Но в русский язык слово “меланхолия” попало задолго до Карамзина.
Меланхолия известна и как болезнь, и как темперамент. Болезни, как известно, лечатся (“Многое употребление воды полезно одержимым желчью и меланхолиею”), но с темпераментом сложнее: это бедствие пожизненное. “Завистен, скуп, печален, лживый, молчалив и смугл, телом боязен и дивый “- так аттестует меланхолика “Зерцало естествозрительное” (1713). Кроме того, как свидетельствует Я. Козельский, “меланхолики почитаются ниже всех в добродетели, потому что они не много кажут человеколюбия”. “Меланхолик тих и прилежен к учению”, – робко возражает М. Чулков. А известный врач и популяризатор медицинских знаний в России С. Г. Зыбелин обстоятельно утешает несчастных:
“Меланхолики, или сухо-бледно-медленные, как дарования душевные, так и пороки имеют странные:они понимают вещи с немалым трудом, но потом, по причине прилежного и зрелого своего рассуждения проникают в оныя совершенно; глубокомысленны, но на ответы нескоры, в делах чрезмерно трудолюбивы, хотя в исполнении оных медленны, ибо везде наперёд затруднения, коих нет, и нещастие воображают”, но “в правлениях, где нет нужды в скорости, в камерных делах, в судах и советах, в высоких науках… внликими и верными людьми почитаются “(“Слово о сложениях тела человеческого”, 1777).

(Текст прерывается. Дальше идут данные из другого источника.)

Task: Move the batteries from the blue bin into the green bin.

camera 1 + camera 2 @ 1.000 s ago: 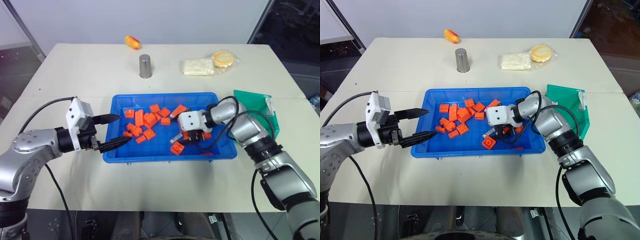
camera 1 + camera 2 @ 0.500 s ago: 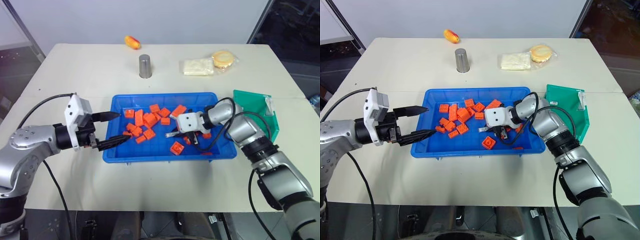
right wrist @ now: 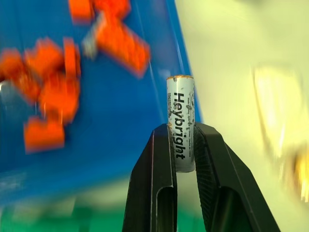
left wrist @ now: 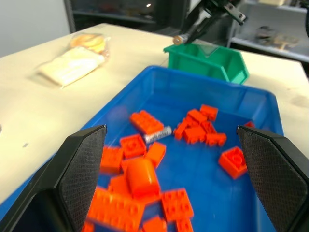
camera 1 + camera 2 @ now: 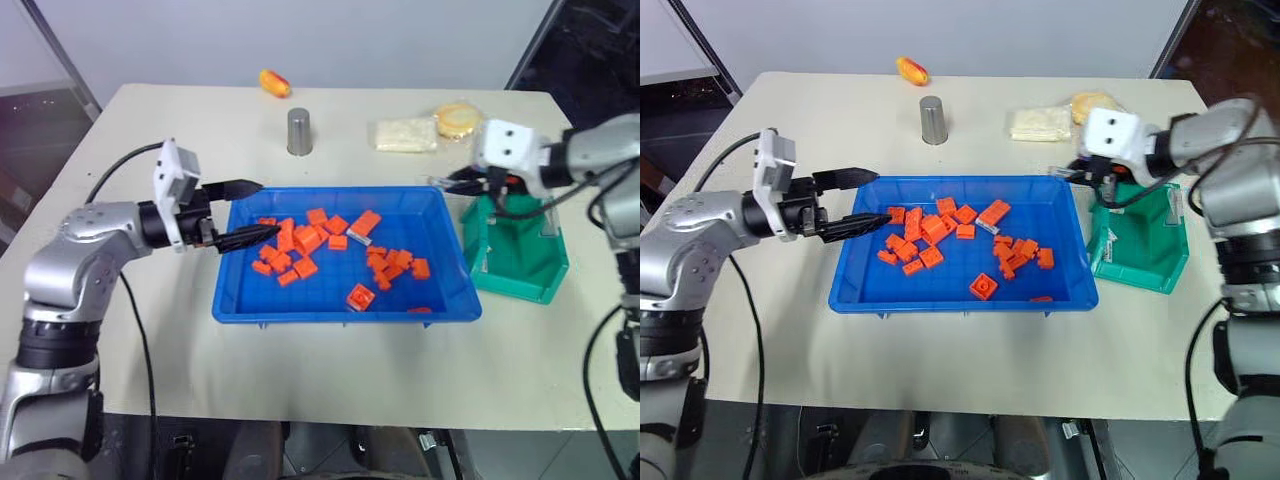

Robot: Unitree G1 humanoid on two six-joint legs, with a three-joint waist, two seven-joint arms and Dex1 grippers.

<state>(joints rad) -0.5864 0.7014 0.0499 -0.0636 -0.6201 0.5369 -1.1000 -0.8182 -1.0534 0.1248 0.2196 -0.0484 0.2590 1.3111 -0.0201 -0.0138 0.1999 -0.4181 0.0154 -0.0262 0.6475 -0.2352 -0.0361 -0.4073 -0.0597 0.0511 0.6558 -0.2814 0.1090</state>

Русским меланхоликам негде искать сочувствия. Если в начале века князь Б. Куракин сетует”:получил я себе великую болезнь месяца ноября: имел ипохондрию и меленколию. Так был в доме своём, что николи радощен заставал и всегда плакал”, то ему грозно отзывается “Первое учение отроком” :”А когда кто скорбит от мелянхолии или уныния, скорбь того недостахвальна”. А в конце того же столетия меланхоликов – карамзистов осыпают язвительными насмешками:
“Мучайтесь, не чувствуя скорби, падайте в обмороки, имея крепкую голову, страдайте меланхолиею при весёлых мыслях, а паче не забудьте о разного рода тошноте, истерике, и всего более о спазмах” (Н. Страхов).
Заключением этой многовековой истории стала, в известном смысле, знаменитая “Ода Меланхолии” (1819) Джона Китса.
В XIX веке многие почувствовали, что старый мир рухнул. Его заботы и печали поспешили объявить надуманными и фальшивыми; романтики сражались с недавним прошлым, вместо того, чтобы (обладай они даром предвидения или достаточной проницательностью) сражаться с ближайшим будущим. Китс, возможно, далёк от слезоточивого Э. Юнга, но зато он (в отличие от менее глубоких Байрона или Шелли) ближе к Роберту Бертону, чем к завтрашнему дню. В меланхолии он увидел внеположную человеку силу. Человек не властен над меланхолией, напротив, это его душа – всего лишь один из её многочисленных трофеев. Можно построить корабль из костей мертвецов, с виселицей вместо мачты, а паруса наполнить стонами, чтобы по течению Леты пуститься на поиски Меланхолии, дремлющей там на одном из островов, – но всё будет напрасно. Глупо призывать Меланхолию или бежать от неё: она приходит сама, как порыв ветра или снегопад в апреле. Поэтому и летейская вода забвения, и ядовитое вино волчьих ягод, и гранатовое дерево Прозерпины (кроваво-красный цвет граната символизирует борьбу и смерть, а зёрна – жизнь), и сова – символ мудрости, птица Афины Паллады, богини ночи и луны, – не более чем собранный человеком реквизит, знаки, отдалённо соотнесённые с подлинным забвением, скорбью, мудростью, красотой, смертью и возрождением.
И когда меланхолия перестала быть забавой, тонким наслаждением, прихотью, любимым развлечением изысканного ума, она оказалась слишком страшной, слишком неуправляемой, чтобы остаться актуальной в культуре Европы. “Анатомия меланхолии” потонет в Лете, а на смену ей явится элегическое уныние и мировая скорбь.